------ Recorded information

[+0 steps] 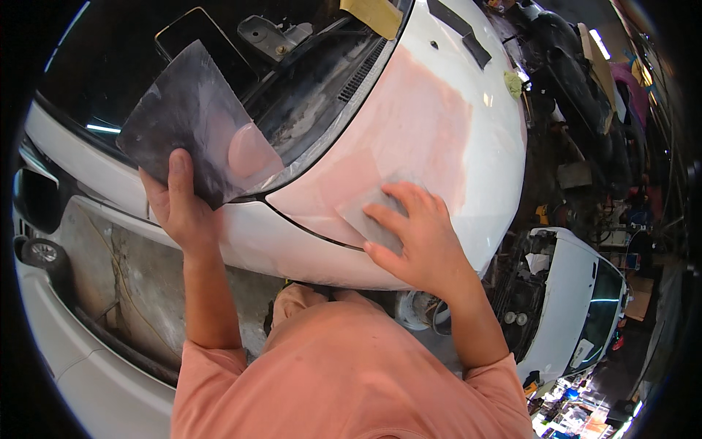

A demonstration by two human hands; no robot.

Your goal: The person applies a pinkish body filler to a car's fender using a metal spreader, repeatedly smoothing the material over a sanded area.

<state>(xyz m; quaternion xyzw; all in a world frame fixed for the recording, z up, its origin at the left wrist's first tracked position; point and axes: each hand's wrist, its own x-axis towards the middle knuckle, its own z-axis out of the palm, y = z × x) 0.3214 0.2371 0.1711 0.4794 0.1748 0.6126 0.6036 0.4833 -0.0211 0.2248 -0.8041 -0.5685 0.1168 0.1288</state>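
Note:
My left hand (pixel 179 205) grips a dark grey flat board (pixel 172 102) by its lower edge, thumb on top. A mound of pink body filler (pixel 251 150) sits near the board's right corner, and pale smears cover much of its face. With bent, spread fingers my right hand (pixel 424 238) presses a thin grey spreader (pixel 358 216) against a white car's hood (pixel 497 139). Around the spreader and farther up the hood lies a broad, thin pink filler layer (pixel 424 110). Its outer border looks uneven.
The windshield cowl (pixel 322 95) borders the hood. A yellowish block (pixel 373 14) and a green cloth (pixel 513 84) rest by the hood. Behind my right arm stands a white vehicle (pixel 570 293); a silver car (pixel 110 388) is at lower left. A pale bucket (pixel 412 309) is below the hood's edge.

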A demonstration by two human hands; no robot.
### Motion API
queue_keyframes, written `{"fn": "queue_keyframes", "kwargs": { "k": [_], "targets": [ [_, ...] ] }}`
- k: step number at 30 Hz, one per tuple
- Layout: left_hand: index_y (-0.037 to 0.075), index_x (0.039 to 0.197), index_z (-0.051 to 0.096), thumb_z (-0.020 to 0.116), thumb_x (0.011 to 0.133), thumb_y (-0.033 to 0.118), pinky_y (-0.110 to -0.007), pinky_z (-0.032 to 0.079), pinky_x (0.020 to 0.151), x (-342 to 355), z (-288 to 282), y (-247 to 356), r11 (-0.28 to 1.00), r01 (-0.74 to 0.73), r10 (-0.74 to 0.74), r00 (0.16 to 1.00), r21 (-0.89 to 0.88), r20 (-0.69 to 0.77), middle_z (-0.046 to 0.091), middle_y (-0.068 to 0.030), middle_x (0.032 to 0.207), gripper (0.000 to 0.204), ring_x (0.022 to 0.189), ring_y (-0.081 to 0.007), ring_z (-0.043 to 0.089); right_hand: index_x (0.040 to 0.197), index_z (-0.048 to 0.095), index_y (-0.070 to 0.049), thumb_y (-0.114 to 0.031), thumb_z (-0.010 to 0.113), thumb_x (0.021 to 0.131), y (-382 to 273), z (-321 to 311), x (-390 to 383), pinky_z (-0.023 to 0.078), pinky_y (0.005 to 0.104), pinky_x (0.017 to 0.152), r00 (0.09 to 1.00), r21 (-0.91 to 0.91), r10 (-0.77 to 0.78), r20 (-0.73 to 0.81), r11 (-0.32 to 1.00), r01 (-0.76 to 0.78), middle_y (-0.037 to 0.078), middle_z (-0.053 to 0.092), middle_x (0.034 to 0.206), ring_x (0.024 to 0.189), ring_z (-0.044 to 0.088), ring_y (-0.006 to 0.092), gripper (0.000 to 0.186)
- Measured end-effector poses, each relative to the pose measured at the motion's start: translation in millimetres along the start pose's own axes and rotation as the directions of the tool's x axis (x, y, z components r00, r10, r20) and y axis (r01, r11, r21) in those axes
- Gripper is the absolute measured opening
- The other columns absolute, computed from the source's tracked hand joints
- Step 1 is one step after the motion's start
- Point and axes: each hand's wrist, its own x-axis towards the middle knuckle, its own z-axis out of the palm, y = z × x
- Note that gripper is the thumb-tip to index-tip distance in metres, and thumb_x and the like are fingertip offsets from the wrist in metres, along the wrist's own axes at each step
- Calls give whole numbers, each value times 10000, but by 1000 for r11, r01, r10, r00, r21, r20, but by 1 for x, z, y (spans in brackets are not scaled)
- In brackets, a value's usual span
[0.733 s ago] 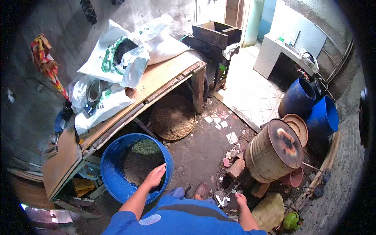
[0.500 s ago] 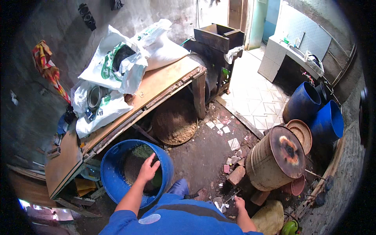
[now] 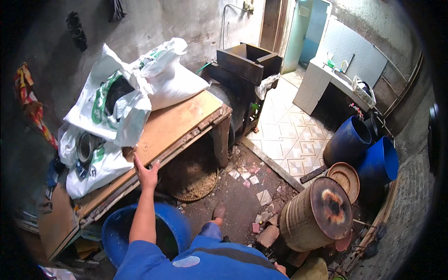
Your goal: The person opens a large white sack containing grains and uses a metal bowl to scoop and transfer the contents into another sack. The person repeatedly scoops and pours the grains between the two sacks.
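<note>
My left hand [image 3: 148,176] is stretched forward over the front edge of a wooden table [image 3: 186,109], fingers apart and holding nothing. Whether it touches the board, I cannot tell. White sacks with green print [image 3: 105,100] lie on the table just beyond my fingers, one of them open with something dark inside. Beneath my left forearm stands a blue barrel [image 3: 175,221], its inside partly hidden by the arm. Of my right hand [image 3: 280,269], only a small part shows beside my body at the lower edge; its fingers are mostly hidden.
A rusty-topped beige drum [image 3: 303,217] stands at right, with a round woven tray [image 3: 345,179] and blue barrels [image 3: 349,140] behind it. Bricks [image 3: 268,236] and tile pieces litter the floor. Under the table is a wide basket [image 3: 198,186]. A dark wooden hopper [image 3: 240,65] stands beyond.
My left hand has come up out of the blue barrel and moved forward to the table edge. My right hand has drawn back toward my body. One foot has stepped forward, and the view has shifted.
</note>
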Motion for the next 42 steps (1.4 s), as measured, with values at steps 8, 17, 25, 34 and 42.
{"fn": "queue_keyframes", "kwargs": {
  "k": [8, 17, 25, 34, 42],
  "targets": [
    [156, 1639, -49, 926, 679, 355, -628, 68, 1223, 153, 70, -6, 931, 135, -32, 956, 338, -293, -74, -291, 1667, 1382, 1529, -521, -26, 926, 732, -55, -363, 648, 992, -208, -90, 34, 487, 355, 603, 990, 400, 130, 51, 906, -140, 63, 658, 756, 656, 613, 197, 326],
    [182, 1638, 123, 890, 696, 282, -684, 147, 1178, 241, 91, -32, 879, 226, 27, 856, 421, -517, 250, -202, 1605, 1219, 1515, -495, 135, 1223, 654, 19, -313, 701, 972, -402, -153, 134, 504, 314, 797, 942, 702, -309, -130, 642, 308, 71, 697, 1035, 904, 628, 159, 419],
    [84, 1472, 515, 559, 913, 54, -490, 400, 1092, 275, 12, -28, 974, -65, 155, 889, 217, -430, 584, -211, 1420, 561, 1291, -422, 552, 1230, 672, 27, -319, 736, 946, -423, -147, 152, 463, 310, 635, 969, 537, -210, 128, 836, 110, 46, 668, 861, 717, 583, 145, 452],
    [-99, 1272, 593, 454, 990, 91, -418, 468, 986, 318, -114, 96, 960, -175, 280, 664, 220, -694, 669, -292, 1205, 368, 1124, -423, 639, 1067, 712, -14, -319, 731, 945, -451, -159, 224, 366, 293, 453, 944, 487, -302, 131, 849, 204, 22, 597, 676, 508, 500, 115, 329],
    [-60, 1334, 594, 484, 953, 6, -339, 486, 1001, 261, -157, 230, 800, -516, 127, 644, -306, -755, 643, -164, 1295, 401, 1166, -246, 614, 1242, 661, -33, -330, 688, 970, -605, -216, 138, 486, 303, 701, 749, 553, -645, 149, 683, 478, 21, 666, 956, 830, 607, 134, 404]
  ]
}}
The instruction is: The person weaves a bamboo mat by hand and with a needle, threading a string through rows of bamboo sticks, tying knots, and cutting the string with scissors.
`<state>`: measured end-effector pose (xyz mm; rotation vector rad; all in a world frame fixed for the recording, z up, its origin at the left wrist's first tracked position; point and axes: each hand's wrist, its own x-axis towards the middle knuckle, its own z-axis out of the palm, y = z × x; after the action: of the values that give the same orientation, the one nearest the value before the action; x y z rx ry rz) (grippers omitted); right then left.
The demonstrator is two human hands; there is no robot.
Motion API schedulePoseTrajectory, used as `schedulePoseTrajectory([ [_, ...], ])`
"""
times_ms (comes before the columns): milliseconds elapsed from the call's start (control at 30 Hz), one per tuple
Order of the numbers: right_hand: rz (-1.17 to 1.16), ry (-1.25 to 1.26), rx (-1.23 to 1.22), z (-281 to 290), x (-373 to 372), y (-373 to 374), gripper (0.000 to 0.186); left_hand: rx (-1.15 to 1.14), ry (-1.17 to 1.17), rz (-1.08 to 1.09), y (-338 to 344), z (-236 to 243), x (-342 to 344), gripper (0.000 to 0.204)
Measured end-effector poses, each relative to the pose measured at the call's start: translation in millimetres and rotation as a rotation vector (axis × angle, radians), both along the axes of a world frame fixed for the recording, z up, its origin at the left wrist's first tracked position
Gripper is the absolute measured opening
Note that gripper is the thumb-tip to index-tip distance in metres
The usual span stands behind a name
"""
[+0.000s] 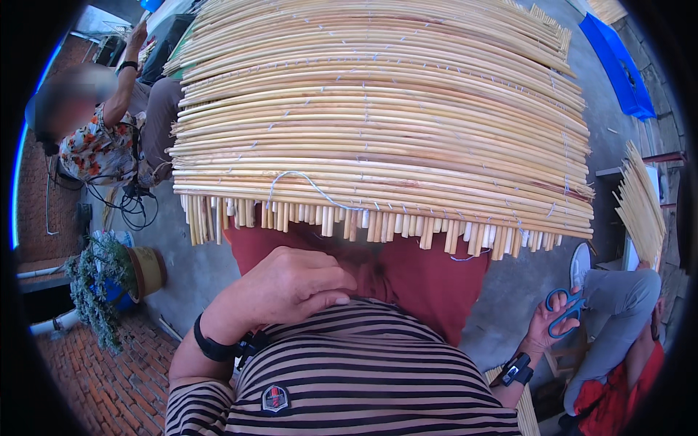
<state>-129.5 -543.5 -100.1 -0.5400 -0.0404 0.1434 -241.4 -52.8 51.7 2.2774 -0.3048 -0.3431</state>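
Curling by the striped shirt (363, 363), the left hand (294, 285) had its grip pressed together; whether it pinched anything, I could not tell. The reed mat (378, 123) lay ahead, partly over the red trousers (436, 283), largely stitched in rows; a loose thread (294, 173) seemed left to finish. The right hand (539, 330) pinched blue scissors (569, 314) in its grip.

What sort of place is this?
Probably a yard or similar workspace, perhaps outdoors: there is brickwork and a potted plant to the left, and a large mat of pale stalks spread before the person.
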Motion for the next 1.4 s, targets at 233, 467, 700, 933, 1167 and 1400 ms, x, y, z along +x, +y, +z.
schedulePoseTrajectory([
  [233,0.795,-0.567,-1.005,123.0,44.7,109.7,0.077,-0.295,0.356,0.034,-0.9,-16.6,-3.2,0.027],
  [467,0.510,-0.952,-1.577,154.8,37.3,186.6,0.057,-0.683,0.740,0.298,1.7,-85.3,-17.0,0.062],
  [700,0.049,-1.071,-1.882,158.7,20.9,202.7,0.052,-1.705,0.411,0.400,-4.7,-103.4,-3.9,0.051],
  [933,-0.271,-1.189,-2.026,150.6,6.8,219.6,0.059,-1.652,0.469,0.632,-13.5,-60.5,8.0,0.017],
  [1167,-0.229,-1.323,-2.037,160.0,3.8,232.2,0.056,-1.666,0.499,0.476,-4.9,-72.5,1.0,0.035],
  [1400,0.293,-1.029,-1.832,176.4,16.8,210.8,0.046,-0.374,0.320,0.195,6.2,-31.6,-18.8,0.023],
])
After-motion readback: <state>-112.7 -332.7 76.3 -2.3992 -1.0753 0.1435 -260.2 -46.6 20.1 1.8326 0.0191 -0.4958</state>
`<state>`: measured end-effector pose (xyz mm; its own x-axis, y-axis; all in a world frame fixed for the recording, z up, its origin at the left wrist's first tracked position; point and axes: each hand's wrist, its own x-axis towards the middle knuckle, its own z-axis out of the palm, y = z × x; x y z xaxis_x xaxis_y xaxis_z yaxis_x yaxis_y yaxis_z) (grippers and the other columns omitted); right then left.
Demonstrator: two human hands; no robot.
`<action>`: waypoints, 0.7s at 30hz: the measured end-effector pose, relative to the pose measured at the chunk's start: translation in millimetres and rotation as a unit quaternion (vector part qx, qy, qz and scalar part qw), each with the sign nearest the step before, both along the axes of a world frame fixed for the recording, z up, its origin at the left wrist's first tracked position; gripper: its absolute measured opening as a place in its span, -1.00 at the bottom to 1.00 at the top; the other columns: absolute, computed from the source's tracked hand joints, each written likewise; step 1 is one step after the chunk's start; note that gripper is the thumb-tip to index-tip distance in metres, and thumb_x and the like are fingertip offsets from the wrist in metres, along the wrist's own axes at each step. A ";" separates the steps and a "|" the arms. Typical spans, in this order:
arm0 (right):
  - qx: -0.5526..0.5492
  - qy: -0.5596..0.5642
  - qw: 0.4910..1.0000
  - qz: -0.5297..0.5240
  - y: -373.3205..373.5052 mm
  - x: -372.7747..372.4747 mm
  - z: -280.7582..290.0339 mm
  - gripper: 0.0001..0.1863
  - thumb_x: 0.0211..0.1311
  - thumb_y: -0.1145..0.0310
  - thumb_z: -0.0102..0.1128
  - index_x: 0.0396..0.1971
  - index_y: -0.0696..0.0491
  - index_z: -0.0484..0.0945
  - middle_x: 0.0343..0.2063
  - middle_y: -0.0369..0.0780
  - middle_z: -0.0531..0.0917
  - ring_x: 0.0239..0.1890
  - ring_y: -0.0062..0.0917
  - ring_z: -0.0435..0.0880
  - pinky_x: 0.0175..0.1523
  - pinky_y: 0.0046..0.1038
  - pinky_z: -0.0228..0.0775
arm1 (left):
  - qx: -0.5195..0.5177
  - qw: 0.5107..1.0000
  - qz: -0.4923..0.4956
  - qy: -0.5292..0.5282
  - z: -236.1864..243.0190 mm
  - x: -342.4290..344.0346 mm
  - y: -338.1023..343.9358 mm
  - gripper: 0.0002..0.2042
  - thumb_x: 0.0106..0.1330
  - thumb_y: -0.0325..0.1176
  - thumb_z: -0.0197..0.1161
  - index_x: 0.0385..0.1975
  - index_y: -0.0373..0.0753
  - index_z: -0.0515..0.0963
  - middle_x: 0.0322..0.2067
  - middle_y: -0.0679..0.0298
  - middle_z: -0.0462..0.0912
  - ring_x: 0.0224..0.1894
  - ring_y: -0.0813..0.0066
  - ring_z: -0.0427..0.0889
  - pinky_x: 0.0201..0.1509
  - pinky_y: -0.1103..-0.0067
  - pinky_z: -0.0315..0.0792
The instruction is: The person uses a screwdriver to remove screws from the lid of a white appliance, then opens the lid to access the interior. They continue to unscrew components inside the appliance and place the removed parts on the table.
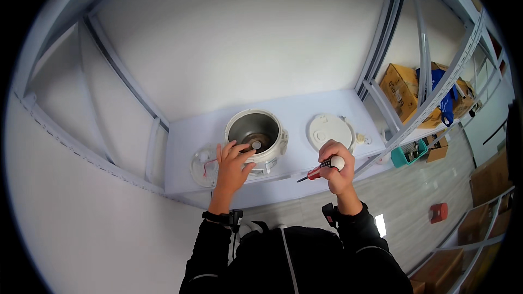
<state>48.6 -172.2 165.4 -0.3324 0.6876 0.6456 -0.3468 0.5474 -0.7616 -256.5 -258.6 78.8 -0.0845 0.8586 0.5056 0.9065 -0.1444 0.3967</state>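
Observation:
A white rice cooker body (pixel 279 147) stands on the table with its grey inside showing and a small round metal piece (pixel 256 145) at the bottom. At its near left rim is my left hand (pixel 233 163), fingers spread; whether they touch the rim I cannot tell. My right hand (pixel 339 173) is closed round a screwdriver (pixel 314 174) with a red, black and white handle, its tip toward the left. Just beyond that hand lies a round white lid (pixel 328 129). Left of the cooker, a round white cover (pixel 200 169) with a red wire is partly behind my left hand.
The white table (pixel 188 125) sits inside a metal frame (pixel 125 84) against a wall. Small parts (pixel 362 139) lie by the lid. To the right are cardboard boxes (pixel 399 88), a blue bag (pixel 445 103), a teal bin (pixel 402 158) and a red container (pixel 438 213) on the floor.

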 end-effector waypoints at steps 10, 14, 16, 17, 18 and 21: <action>-0.052 0.024 0.996 -0.072 4.4 5.7 -13.5 -0.75 -0.10 0.54 0.14 -0.31 0.13 0.51 -0.37 -0.18 0.60 -0.32 -0.52 0.51 -0.18 -0.48 0.35 | 0.027 0.999 0.017 0.011 8.4 35.2 29.0 -0.47 0.15 -0.28 0.51 0.19 -0.16 0.65 0.15 0.23 0.67 0.33 0.09 0.51 0.63 0.02 0.07; -0.054 0.031 0.994 -0.091 2.7 9.2 -15.5 -0.80 0.01 0.58 0.18 -0.29 0.15 0.53 -0.34 -0.21 0.64 -0.33 -0.56 0.53 -0.19 -0.49 0.38 | 0.006 0.995 0.087 0.054 2.8 68.7 53.8 -0.39 0.11 -0.13 0.57 0.21 -0.13 0.64 0.13 0.19 0.68 0.25 0.14 0.58 0.56 0.09 0.17; -0.057 0.019 0.994 -0.093 2.6 14.7 -16.5 -0.80 0.03 0.59 0.18 -0.28 0.15 0.54 -0.34 -0.22 0.65 -0.33 -0.57 0.55 -0.18 -0.49 0.40 | -0.030 0.988 0.134 0.077 0.1 76.2 63.3 -0.41 0.08 -0.08 0.59 0.14 -0.13 0.66 0.06 0.19 0.72 0.19 0.17 0.62 0.48 0.13 0.20; -0.060 0.013 0.994 -0.090 2.7 17.7 -16.5 -0.80 0.03 0.60 0.18 -0.28 0.15 0.54 -0.34 -0.22 0.65 -0.33 -0.57 0.55 -0.18 -0.49 0.40 | -0.047 0.983 0.156 0.088 -1.1 79.2 67.5 -0.41 0.06 -0.05 0.60 0.11 -0.13 0.67 0.02 0.19 0.74 0.16 0.19 0.64 0.45 0.15 0.21; -0.063 0.007 0.994 -0.087 2.8 20.5 -16.5 -0.80 0.03 0.61 0.18 -0.28 0.15 0.54 -0.34 -0.23 0.65 -0.33 -0.58 0.56 -0.18 -0.50 0.41 | -0.066 0.981 0.160 0.087 -2.8 80.3 71.0 -0.43 0.05 -0.04 0.60 0.06 -0.14 0.68 -0.05 0.20 0.76 0.11 0.20 0.65 0.40 0.18 0.22; -0.074 -0.006 0.993 -0.090 2.0 29.1 -18.8 -0.81 0.05 0.62 0.18 -0.28 0.15 0.55 -0.34 -0.23 0.65 -0.34 -0.59 0.57 -0.19 -0.51 0.42 | -0.097 0.978 0.162 0.087 -7.6 77.8 77.1 -0.50 0.01 -0.02 0.61 -0.09 -0.15 0.70 -0.22 0.24 0.79 -0.03 0.23 0.69 0.29 0.25 0.23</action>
<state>77.7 -170.2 146.6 -0.2020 0.8241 0.5292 -0.2441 0.4810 -0.8421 -178.6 -181.5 71.2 -0.2945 0.8822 0.3673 0.9488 0.2239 0.2230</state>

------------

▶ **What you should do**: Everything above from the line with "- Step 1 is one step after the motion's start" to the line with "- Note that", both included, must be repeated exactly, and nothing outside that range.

▶ **Result**:
- Step 1 is one step after the motion's start
- Point and axes: each hand's wrist, its own x-axis towards the middle knuckle, its own z-axis out of the palm, y = z × x
- Note that gripper is the thumb-tip to index-tip distance in metres, and thumb_x and the like are fingertip offsets from the wrist in metres, along the wrist's own axes at each step

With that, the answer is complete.